Task objective: The lines to reproduce from the material below are those from the one containing "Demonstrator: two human" through the one containing "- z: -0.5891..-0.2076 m", both included; write them out exactly and add nothing.

Supplied material:
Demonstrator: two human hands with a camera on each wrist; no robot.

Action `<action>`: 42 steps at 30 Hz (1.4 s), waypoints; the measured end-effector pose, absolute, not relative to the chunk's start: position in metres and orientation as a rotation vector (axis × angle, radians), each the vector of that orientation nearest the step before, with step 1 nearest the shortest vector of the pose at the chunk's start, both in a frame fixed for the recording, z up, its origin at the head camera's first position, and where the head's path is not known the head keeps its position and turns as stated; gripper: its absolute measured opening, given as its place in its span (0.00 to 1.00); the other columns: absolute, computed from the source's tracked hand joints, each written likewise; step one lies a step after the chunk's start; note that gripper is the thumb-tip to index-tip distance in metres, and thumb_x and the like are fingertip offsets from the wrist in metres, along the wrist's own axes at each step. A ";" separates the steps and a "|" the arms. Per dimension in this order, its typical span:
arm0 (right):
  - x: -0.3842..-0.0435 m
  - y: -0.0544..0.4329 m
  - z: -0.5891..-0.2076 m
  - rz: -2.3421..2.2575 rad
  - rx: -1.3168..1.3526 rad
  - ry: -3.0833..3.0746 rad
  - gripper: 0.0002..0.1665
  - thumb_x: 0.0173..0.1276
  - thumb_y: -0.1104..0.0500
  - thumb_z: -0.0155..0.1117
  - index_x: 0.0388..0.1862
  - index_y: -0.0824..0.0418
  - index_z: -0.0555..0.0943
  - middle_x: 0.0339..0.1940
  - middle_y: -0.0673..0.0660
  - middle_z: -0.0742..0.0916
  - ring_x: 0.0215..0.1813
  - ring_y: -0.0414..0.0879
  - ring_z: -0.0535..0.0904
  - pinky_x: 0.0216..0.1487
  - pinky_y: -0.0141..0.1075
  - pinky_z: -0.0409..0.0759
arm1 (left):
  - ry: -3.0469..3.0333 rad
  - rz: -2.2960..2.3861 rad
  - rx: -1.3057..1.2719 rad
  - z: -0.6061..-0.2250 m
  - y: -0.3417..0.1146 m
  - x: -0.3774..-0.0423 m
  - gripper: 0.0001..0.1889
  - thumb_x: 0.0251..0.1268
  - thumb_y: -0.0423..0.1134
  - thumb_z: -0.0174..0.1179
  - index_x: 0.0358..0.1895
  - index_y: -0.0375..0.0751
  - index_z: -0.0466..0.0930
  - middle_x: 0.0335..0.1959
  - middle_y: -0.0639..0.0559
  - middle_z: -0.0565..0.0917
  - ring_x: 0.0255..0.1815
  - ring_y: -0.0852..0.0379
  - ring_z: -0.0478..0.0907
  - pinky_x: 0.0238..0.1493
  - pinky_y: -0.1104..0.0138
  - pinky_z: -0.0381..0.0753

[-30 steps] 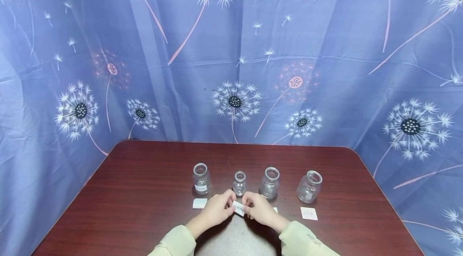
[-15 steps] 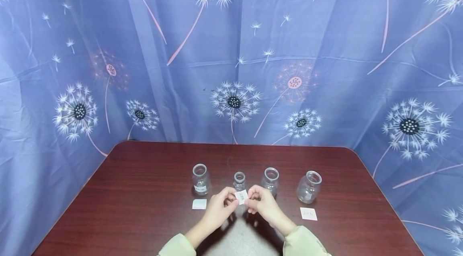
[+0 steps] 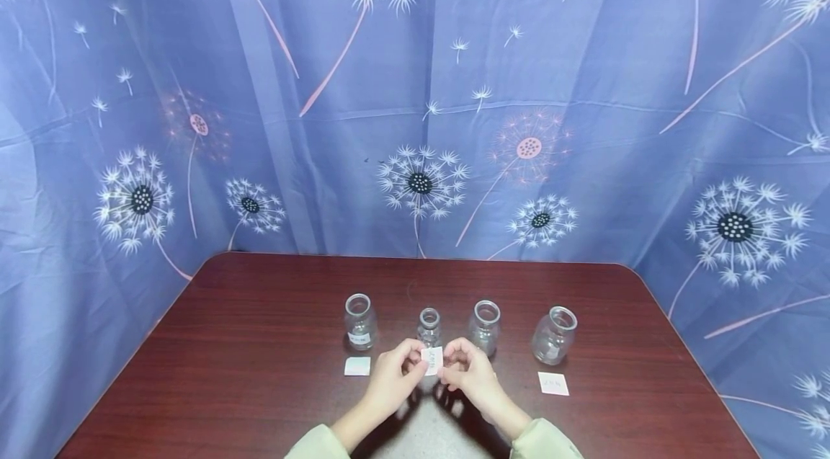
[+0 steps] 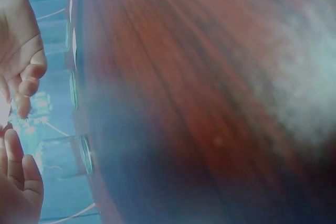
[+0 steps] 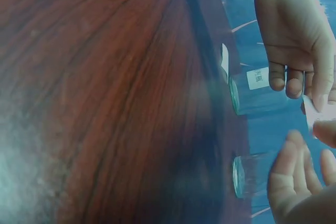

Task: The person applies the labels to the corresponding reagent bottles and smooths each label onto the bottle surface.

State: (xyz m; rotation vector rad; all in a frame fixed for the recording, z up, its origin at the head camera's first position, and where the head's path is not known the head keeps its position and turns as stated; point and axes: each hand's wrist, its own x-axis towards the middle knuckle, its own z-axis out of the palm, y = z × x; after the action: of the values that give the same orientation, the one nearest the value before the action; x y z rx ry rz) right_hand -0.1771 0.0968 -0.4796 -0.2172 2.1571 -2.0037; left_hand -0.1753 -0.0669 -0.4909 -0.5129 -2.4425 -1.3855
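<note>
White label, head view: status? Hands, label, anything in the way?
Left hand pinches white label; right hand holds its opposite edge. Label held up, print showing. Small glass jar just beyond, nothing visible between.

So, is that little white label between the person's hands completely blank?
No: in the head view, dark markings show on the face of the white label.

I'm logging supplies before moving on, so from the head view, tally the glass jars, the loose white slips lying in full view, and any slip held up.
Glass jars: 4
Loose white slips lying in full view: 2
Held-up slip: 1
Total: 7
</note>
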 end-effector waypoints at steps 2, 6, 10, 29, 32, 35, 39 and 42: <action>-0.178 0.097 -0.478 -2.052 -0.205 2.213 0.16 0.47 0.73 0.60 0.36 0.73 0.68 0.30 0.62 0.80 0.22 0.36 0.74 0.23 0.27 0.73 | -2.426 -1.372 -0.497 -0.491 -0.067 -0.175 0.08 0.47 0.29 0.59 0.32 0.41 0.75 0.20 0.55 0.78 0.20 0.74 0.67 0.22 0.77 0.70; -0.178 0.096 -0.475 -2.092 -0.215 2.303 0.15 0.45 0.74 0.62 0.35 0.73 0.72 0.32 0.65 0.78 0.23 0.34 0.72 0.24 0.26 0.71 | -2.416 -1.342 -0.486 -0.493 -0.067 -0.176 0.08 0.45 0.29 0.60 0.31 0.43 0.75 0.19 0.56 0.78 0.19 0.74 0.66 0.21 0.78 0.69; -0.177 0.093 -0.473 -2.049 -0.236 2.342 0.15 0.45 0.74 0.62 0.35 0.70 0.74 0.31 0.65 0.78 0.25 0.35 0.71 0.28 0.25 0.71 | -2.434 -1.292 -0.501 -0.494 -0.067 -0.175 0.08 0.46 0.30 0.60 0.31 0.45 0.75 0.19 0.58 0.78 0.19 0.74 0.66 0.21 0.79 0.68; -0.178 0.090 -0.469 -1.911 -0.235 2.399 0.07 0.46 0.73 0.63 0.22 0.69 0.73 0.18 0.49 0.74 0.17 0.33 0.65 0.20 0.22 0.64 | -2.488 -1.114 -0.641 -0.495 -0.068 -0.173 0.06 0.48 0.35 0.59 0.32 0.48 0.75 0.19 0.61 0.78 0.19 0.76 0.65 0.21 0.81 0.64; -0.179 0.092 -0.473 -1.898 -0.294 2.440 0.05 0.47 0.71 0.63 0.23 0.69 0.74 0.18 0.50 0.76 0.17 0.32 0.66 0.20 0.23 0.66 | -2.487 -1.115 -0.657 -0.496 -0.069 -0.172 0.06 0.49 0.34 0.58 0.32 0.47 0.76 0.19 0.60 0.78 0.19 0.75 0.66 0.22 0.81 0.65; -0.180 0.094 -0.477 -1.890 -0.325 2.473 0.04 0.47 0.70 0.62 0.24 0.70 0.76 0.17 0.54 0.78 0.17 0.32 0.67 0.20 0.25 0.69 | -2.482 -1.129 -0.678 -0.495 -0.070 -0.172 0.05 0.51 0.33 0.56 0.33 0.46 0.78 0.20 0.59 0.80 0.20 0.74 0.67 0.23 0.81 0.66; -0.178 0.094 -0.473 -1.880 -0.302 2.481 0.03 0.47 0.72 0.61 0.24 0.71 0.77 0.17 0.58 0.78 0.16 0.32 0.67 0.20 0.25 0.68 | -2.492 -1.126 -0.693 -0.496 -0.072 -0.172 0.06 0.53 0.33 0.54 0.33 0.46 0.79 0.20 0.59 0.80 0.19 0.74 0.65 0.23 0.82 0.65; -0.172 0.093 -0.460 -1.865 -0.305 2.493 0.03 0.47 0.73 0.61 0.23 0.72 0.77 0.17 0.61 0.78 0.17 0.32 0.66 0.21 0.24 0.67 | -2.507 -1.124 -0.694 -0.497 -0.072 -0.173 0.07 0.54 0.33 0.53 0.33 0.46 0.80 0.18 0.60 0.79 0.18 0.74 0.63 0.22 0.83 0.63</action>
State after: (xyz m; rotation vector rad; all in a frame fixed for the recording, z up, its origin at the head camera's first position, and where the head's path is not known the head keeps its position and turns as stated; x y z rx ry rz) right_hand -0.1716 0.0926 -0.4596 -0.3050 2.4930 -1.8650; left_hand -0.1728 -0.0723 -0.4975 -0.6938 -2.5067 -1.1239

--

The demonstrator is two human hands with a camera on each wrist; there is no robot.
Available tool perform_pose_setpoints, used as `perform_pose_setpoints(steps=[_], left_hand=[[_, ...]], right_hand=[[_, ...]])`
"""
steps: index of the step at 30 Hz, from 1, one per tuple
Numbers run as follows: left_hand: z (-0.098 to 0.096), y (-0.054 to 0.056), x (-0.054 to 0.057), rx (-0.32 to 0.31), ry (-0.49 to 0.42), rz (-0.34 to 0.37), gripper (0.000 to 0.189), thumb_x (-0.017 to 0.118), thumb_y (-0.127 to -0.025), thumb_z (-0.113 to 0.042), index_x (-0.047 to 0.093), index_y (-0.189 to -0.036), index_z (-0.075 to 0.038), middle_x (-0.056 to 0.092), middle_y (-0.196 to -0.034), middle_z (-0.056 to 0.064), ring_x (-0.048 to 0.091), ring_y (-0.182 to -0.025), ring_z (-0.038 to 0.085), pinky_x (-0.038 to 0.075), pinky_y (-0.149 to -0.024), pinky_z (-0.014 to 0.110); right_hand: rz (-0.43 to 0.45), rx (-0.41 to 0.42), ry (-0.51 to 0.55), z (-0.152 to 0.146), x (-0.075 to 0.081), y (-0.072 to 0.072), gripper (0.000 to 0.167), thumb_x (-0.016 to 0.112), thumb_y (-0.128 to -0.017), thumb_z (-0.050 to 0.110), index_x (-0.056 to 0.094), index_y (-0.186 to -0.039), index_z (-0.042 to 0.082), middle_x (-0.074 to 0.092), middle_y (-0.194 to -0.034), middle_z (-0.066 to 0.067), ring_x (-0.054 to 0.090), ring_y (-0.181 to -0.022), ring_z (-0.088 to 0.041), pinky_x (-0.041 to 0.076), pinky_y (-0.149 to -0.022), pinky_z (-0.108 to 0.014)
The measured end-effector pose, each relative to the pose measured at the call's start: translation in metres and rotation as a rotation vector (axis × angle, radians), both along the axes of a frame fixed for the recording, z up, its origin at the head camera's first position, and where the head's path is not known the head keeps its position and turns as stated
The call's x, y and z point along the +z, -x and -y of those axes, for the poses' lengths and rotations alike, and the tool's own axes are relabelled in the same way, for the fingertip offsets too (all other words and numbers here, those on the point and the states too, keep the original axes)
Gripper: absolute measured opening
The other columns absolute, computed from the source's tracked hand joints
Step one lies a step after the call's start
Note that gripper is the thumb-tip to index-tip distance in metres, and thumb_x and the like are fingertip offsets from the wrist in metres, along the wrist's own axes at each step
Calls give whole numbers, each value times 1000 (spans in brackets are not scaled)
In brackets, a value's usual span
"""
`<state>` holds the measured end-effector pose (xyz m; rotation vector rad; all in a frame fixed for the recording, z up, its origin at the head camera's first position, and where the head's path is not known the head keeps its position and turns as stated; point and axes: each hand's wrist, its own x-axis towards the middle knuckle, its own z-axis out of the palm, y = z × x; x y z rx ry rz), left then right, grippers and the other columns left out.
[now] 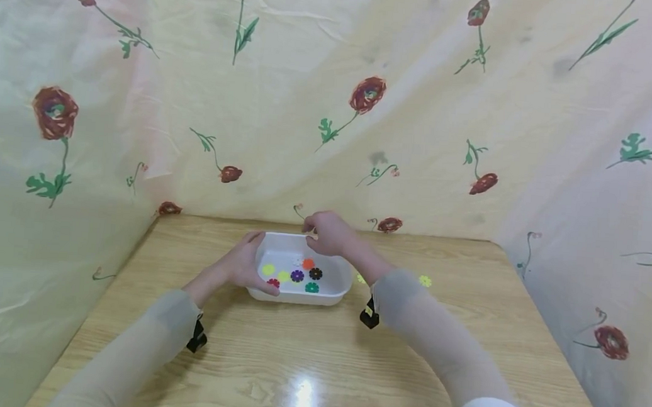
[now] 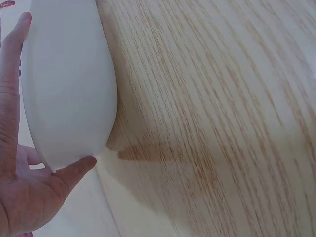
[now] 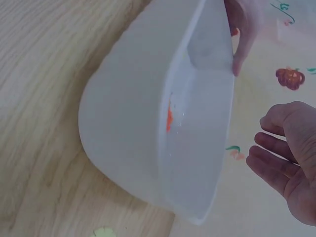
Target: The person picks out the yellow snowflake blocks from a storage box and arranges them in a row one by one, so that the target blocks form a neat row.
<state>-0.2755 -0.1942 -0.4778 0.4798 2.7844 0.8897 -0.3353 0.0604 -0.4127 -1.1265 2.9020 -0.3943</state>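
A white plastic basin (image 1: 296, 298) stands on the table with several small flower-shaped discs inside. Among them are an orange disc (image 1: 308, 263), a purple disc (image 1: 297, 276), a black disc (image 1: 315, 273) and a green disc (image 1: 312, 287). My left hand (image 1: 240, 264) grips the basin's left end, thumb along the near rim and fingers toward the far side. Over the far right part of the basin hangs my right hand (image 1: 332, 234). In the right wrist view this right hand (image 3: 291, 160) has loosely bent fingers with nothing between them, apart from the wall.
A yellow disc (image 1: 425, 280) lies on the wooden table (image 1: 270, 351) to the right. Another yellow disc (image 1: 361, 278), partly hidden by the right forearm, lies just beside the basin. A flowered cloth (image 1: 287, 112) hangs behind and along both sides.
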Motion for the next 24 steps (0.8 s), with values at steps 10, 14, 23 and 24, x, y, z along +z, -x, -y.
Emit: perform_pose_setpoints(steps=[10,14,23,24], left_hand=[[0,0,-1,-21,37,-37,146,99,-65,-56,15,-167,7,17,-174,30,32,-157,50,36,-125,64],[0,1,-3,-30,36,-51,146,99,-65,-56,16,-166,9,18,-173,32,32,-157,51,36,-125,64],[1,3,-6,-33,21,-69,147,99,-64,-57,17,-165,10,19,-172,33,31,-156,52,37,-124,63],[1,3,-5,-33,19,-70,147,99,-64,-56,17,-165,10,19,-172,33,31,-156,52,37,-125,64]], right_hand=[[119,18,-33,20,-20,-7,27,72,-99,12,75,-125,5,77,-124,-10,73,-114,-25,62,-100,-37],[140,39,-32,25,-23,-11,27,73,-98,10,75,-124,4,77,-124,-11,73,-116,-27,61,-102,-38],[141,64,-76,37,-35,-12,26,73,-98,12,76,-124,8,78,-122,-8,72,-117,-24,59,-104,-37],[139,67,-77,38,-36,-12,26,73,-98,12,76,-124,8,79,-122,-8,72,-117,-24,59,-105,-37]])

Response to the task:
Demonstrator: two human hands with a camera on each wrist; no robot.

Action `<action>`: 42 steps at 30 Hz (1.4 s), waypoints; the measured end-effector pose, absolute, not relative to the chunk's start: position in metres and orientation as a rotation vector (axis × angle, radians), each the vector of that orientation nearest the step before, with step 1 nearest the shortest vector of the pose at the chunk's start, both in a frame fixed for the recording, z up, its origin at the head camera's first position, and where the head's path is not known the head keeps its position and turns as stated; gripper: its absolute measured opening, given as its place in its span (0.00 to 1.00); the other columns: absolute, computed from the source's tracked hand joints, each written likewise; step one lies a step after the chunk's start; note that gripper is the thumb-tip to index-tip distance in metres, and thumb_x and the like are fingertip offsets from the wrist in metres, along the wrist's own axes at each step. A ";" separates the steps and a "|" the arms. Per dimension in this order, its typical span:
arm0 (right):
  - x: -0.3842..-0.0435 m
  - y: -0.0544..0.4329 m
  - z: -0.5891..-0.2076 m

The full output has been given.